[Raw data]:

:::::

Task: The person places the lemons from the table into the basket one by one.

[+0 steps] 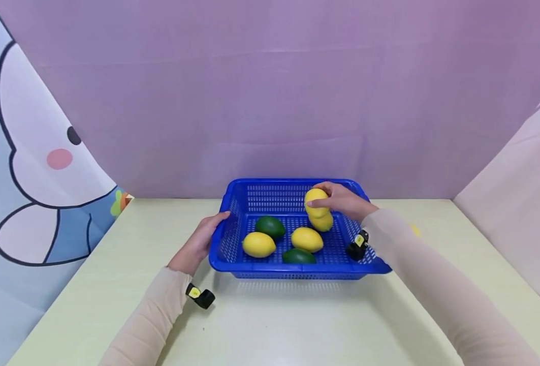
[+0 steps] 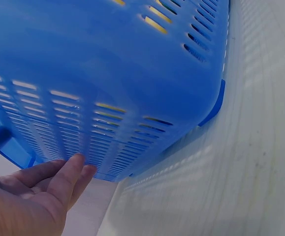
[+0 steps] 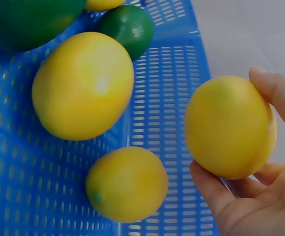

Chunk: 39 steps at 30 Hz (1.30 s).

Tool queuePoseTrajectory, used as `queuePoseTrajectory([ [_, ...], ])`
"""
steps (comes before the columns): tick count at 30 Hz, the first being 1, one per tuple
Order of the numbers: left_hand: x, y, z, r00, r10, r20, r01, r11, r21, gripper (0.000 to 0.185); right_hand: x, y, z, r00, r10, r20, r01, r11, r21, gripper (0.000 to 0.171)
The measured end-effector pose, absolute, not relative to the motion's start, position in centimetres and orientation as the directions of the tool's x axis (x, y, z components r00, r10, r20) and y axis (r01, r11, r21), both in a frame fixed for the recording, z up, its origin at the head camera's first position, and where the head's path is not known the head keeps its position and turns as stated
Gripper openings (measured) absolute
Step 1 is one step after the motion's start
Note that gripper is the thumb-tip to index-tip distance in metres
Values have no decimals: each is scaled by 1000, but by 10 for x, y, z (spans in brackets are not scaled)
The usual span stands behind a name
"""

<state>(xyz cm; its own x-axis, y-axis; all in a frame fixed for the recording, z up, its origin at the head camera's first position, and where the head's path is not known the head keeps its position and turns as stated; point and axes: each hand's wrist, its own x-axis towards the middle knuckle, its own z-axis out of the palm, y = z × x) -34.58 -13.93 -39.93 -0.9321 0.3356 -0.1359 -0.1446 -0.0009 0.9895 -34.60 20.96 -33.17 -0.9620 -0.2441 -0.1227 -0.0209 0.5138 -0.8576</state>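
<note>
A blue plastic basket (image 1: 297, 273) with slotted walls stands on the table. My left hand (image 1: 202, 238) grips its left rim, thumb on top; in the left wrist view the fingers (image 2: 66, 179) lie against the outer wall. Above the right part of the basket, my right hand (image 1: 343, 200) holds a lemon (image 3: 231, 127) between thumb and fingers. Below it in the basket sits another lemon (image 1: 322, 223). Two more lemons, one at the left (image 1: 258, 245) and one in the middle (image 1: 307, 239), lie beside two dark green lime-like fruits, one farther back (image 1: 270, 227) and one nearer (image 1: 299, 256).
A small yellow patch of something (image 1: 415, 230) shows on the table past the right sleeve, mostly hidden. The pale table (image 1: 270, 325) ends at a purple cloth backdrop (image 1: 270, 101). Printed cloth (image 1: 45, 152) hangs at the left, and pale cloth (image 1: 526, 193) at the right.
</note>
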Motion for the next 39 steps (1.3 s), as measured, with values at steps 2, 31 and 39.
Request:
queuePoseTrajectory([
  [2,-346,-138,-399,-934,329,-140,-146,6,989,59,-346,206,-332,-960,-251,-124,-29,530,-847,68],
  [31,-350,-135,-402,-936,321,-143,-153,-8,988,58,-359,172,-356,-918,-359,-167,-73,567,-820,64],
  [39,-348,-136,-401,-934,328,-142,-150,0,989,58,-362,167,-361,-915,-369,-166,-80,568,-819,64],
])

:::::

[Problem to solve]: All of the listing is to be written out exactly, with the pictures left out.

[Exercise result]:
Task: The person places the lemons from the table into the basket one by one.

[+0 steps] 
[+0 steps] 
[+0 steps] 

Chunk: 39 steps at 30 Hz (1.30 s).

Tool queuePoseTrajectory, used as `queuePoseTrajectory([ [_, ...], ])`
"""
steps (comes before the columns): tick count at 30 Hz, the first being 1, one per tuple
Order of the numbers: left_hand: x, y, z, r00, r10, r20, r01, r11, r21, gripper (0.000 to 0.185); right_hand: x, y, z, r00, r10, r20, r01, r11, r21, gripper (0.000 to 0.171)
The measured end-effector pose, absolute, not relative to the motion's start, position in centimetres and orientation as the directions of the tool's x axis (x, y, z components r00, r10, r20) and y axis (r01, r11, r21), both in a frame fixed for the recording, z up, its origin at the head camera's first position, and where the head's path is not known the head keeps its position and turns as stated
Gripper openings (measured) absolute
Step 1 is one step after the motion's start
Note that gripper is the thumb-tip to index-tip distance in metres
Values have no decimals: each is scaled by 1000, but by 10 for x, y, z (spans in brackets are not scaled)
The usual span stands behind a name
"""

<state>(xyz cm; its own x-axis, y-axis; all in a frame fixed for the recording, z up, its origin at the head camera's first position, and where the head's path is not known the head keeps its position and turns as stated; point and axes: each hand's wrist, its own x-axis towards the middle knuckle, its own z-axis out of the palm, y = z × x) -34.58 -13.93 -39.93 -0.9321 0.3356 -0.1359 -0.1446 -0.0009 0.9895 -34.60 20.96 -33.17 -0.9620 -0.2441 -0.1227 -0.0209 0.5138 -0.8576</state>
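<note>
A blue plastic basket (image 1: 297, 273) with slotted walls stands on the table. My left hand (image 1: 202, 238) grips its left rim, thumb on top; in the left wrist view the fingers (image 2: 66, 179) lie against the outer wall. Above the right part of the basket, my right hand (image 1: 343, 200) holds a lemon (image 3: 231, 127) between thumb and fingers. Below it in the basket sits another lemon (image 1: 322, 223). Two more lemons, one at the left (image 1: 258, 245) and one in the middle (image 1: 307, 239), lie beside two dark green lime-like fruits, one farther back (image 1: 270, 227) and one nearer (image 1: 299, 256).
A small yellow patch of something (image 1: 415, 230) shows on the table past the right sleeve, mostly hidden. The pale table (image 1: 270, 325) ends at a purple cloth backdrop (image 1: 270, 101). Printed cloth (image 1: 45, 152) hangs at the left, and pale cloth (image 1: 526, 193) at the right.
</note>
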Motion for the next 39 steps (1.3 s), as measured, with values at steps 2, 31 and 39.
Request:
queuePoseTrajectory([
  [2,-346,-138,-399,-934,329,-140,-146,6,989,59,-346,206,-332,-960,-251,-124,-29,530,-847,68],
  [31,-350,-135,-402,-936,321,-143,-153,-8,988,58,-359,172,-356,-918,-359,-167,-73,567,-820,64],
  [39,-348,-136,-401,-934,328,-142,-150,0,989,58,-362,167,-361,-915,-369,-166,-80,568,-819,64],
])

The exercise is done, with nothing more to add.